There are a few simple things that everyone should be doing to protect their health. And while they benefit all, they are particularly important for people with food allergies. These activities aren’t just good for your well-being, they are also important to help prevent serious allergic reactions.
GET CONSISTENTLY GOOD SLEEP.
Yes, the elusive sleep recommendation… But studies show that sleep deprivation can lower a person’s threshold – meaning, the amount of allergen it takes to trigger a reaction. The lower a person’s threshold, the less allergen it takes to set off a reaction. Experts recommend getting a consistent amount of sleep every night by turning off devices an hour before bed; sleeping in a dark, cool room; and waking up at the same time every day ((sigh) yes, even on weekends…).
REDUCE EMOTIONAL STRESS.
Easier said than done, we know. Excess stress (and who doesn’t have that these days?!) also lowers your threshold and escalates potential reactions. Take care of your mental health by connecting with friends; getting out in nature; paying attention to your physical health (exercise, eat well, etc); engaging in yoga, meditation, or other relaxation techniques (like art, breathing and imagery exercises); taking breaks from social media and news when needed; and learning to say “no” to reduce feeling overwhelmed.
Water is critically important to the functioning of our bodies – and when they aren’t hydrated, it can wreak havoc. For someone with food allergies, dehydration can affect lung function, heart rate and core temperature – all of which are known factors in more serious reactions, known as anaphylaxis. You may be familiar with the “8×8 Rule”: every adult should drink eight cups of eight ounces of water a day. That amount might vary a bit based on where you live, your health, diet and what activities you do. One thing experts recommend is sipping on water even when you’re not thirsty to replenish all that you lose throughout the day.
LIMIT ALCOHOL USE.
Moderation is best. Alcohol dehydrates the drinker and can reduce threshold, triggering serious reactions faster. Alcohol can also decrease a person’s ability to make good decisions. People with food allergies have to be careful about what they eat and drink and they need to be able to evaluate their health in case of accidental exposure.

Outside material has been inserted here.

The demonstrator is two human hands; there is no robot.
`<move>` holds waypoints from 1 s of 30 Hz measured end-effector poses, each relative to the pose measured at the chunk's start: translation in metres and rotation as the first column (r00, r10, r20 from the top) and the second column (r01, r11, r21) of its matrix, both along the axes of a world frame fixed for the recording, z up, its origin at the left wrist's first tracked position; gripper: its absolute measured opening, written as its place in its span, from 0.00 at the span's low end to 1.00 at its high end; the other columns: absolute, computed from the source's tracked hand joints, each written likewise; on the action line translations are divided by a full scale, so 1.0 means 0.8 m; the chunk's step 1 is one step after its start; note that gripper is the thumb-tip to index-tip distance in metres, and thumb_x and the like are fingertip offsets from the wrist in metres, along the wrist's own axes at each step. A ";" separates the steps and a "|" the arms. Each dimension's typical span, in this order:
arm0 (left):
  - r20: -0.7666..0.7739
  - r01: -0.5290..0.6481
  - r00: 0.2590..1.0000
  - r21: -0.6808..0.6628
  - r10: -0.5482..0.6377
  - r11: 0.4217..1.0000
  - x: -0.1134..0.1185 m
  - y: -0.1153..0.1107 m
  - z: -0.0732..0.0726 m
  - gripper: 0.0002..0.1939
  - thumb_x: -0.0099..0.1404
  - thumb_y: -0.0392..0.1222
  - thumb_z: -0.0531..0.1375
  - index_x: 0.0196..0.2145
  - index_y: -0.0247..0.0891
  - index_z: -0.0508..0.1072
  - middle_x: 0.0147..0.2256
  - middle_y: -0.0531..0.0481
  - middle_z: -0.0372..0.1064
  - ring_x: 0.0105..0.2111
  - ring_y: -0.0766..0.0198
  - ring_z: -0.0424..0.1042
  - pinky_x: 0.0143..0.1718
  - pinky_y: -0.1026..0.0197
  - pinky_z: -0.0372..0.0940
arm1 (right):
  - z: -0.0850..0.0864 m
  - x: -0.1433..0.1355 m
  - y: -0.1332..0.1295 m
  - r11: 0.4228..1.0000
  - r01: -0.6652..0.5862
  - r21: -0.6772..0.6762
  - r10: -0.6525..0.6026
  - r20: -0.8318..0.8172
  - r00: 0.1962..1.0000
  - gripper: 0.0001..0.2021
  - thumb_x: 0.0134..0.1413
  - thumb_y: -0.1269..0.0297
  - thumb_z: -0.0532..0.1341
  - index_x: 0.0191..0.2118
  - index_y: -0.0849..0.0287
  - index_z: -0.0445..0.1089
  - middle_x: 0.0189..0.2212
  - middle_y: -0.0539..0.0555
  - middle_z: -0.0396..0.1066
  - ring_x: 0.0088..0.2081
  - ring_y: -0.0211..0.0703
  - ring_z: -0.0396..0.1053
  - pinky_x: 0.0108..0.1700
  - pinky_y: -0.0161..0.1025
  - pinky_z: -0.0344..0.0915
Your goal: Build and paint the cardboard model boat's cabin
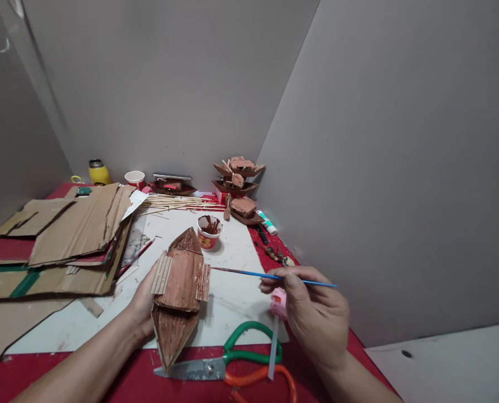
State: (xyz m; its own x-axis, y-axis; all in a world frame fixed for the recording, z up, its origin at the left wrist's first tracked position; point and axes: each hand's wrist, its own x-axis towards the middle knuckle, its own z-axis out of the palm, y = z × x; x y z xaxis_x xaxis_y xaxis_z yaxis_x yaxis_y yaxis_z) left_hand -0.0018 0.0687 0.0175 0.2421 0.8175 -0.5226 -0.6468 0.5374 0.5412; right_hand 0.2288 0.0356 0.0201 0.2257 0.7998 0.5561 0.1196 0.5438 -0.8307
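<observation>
A brown cardboard boat (184,280) with a curved roof is held up over the white board by my left hand (142,302), whose fingers are mostly hidden behind it. Ridged strips stick out on both sides of the roof; the left one (161,275) is bare, and the right one (202,282) is partly painted brown. My right hand (312,308) pinches a thin blue paintbrush (253,273), its tip close to the right strip. Just beyond the boat stands a paper cup (210,232) with brown paint inside.
Scissors (210,369) and a pink tape dispenser (278,303) lie in front. Torn cardboard (77,229) is piled at the left. Wooden sticks (182,202), finished-looking boats (239,173), a white cup (135,179) and a yellow bottle (99,172) stand or lie at the back. Grey walls enclose the table.
</observation>
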 end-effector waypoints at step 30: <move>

GET BETTER CONTROL OF YOUR ASTHMA.
It’s probably been on your to-do list anyway. Not being able to breathe clearly is no fun. It’s not only uncomfortable, it also dangerous for your health. Uncontrolled asthma can make allergic reactions worse by speeding up dangerous swelling in the lungs, making it difficult to breathe. Now is a great time to speak with your healthcare provider about lifestyle changes and other ways you can improve your asthma treatment.
ALWAYS CARRY TWO.
You can’t plan for accidental exposures, but you can be prepared for a reaction by always carrying two epinephrine auto-injectors. It is critical to carry a set with you (rather than leaving them in the car, a locker or at home) because occasionally a reaction may be persistent and require two doses of epinephrine before the patient reaches medical care. And rarely, devices are misused or misfire – so having a back-up is always a good idea.
There’s no day like today to begin making positive lifestyle changes. Experts say it takes about three weeks to turn change into a new habit – so be patient and positive with yourself, making one good decision at a time. Talk to your doctor about these and other ways to improve both your health and your food allergy outcomes at your next visit.